**** Provided material ****

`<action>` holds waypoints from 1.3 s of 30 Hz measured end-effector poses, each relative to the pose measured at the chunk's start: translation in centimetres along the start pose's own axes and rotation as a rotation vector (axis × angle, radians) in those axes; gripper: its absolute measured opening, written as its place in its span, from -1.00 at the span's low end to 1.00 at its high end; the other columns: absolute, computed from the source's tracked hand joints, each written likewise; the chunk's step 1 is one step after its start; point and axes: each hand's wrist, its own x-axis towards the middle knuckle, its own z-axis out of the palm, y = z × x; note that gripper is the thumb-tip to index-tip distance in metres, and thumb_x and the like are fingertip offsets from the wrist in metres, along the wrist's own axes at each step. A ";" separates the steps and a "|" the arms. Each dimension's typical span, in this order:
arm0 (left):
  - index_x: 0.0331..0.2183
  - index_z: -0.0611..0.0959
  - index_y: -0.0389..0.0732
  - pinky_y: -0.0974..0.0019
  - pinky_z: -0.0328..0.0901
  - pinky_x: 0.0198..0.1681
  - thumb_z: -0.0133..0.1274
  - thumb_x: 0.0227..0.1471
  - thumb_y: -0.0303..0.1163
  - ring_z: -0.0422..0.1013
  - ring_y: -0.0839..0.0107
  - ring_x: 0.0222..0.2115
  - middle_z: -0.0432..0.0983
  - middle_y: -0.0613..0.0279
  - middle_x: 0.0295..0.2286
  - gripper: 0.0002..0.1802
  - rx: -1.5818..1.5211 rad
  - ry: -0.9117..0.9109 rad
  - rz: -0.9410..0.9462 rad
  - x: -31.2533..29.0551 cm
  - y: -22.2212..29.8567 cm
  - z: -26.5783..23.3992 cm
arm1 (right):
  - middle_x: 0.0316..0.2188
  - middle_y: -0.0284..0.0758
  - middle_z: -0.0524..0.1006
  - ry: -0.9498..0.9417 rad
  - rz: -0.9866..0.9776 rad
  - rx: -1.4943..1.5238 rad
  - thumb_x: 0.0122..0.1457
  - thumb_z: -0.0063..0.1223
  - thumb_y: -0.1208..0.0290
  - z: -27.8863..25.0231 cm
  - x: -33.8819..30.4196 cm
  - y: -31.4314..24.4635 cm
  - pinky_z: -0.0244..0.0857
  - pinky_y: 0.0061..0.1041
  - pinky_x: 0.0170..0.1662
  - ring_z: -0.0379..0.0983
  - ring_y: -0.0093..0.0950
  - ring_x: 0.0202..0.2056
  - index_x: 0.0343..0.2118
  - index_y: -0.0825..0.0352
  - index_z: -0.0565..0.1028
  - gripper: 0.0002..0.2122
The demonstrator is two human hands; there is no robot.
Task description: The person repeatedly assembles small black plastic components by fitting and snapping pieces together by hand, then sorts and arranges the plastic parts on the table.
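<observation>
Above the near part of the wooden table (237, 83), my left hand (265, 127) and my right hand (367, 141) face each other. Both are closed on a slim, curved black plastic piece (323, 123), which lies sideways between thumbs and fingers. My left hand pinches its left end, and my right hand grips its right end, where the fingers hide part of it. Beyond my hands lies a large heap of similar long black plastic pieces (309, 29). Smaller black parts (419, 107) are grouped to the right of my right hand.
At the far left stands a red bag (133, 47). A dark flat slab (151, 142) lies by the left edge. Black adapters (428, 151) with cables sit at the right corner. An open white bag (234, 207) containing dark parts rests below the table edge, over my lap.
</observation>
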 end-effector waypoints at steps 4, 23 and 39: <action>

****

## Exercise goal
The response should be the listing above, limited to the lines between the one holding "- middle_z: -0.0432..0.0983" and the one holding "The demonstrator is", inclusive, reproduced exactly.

## Completed exercise
  - middle_z: -0.0432..0.0983
  - middle_y: -0.0613..0.0279
  - middle_x: 0.0295..0.2286
  - gripper: 0.0002..0.1802
  - rx: -1.5818..1.5211 rad
  - ry: -0.9117..0.9109 rad
  - rz: -0.9410..0.9462 rad
  - x: -31.2533..29.0551 cm
  - y: -22.2212..29.8567 cm
  - z: -26.5783..23.3992 cm
arm1 (right):
  - middle_x: 0.0316..0.2188
  - middle_y: -0.0284..0.0758
  - middle_z: -0.0524..0.1006
  - ry: -0.9498..0.9417 rad
  - rz: -0.9866..0.9776 rad
  - rx: -1.4943..1.5238 rad
  - thumb_x: 0.0122..0.1457
  - thumb_z: -0.0063..0.1223
  - thumb_y: -0.1208..0.0290
  - z: -27.8863..25.0231 cm
  - x: -33.8819..30.4196 cm
  - y: -31.4314..24.4635 cm
  - pinky_z: -0.0244..0.0857
  - pinky_y: 0.0061..0.1041
  - pinky_x: 0.0170..0.1662
  - ring_z: -0.0379..0.0983
  - ring_y: -0.0093..0.0950
  - ring_x: 0.0202..0.2056
  - index_x: 0.0343..0.2118
  - index_y: -0.0825..0.0352
  - index_z: -0.0565..0.1028
  - gripper: 0.0002..0.2122
The demonstrator is two human hands; there is no robot.

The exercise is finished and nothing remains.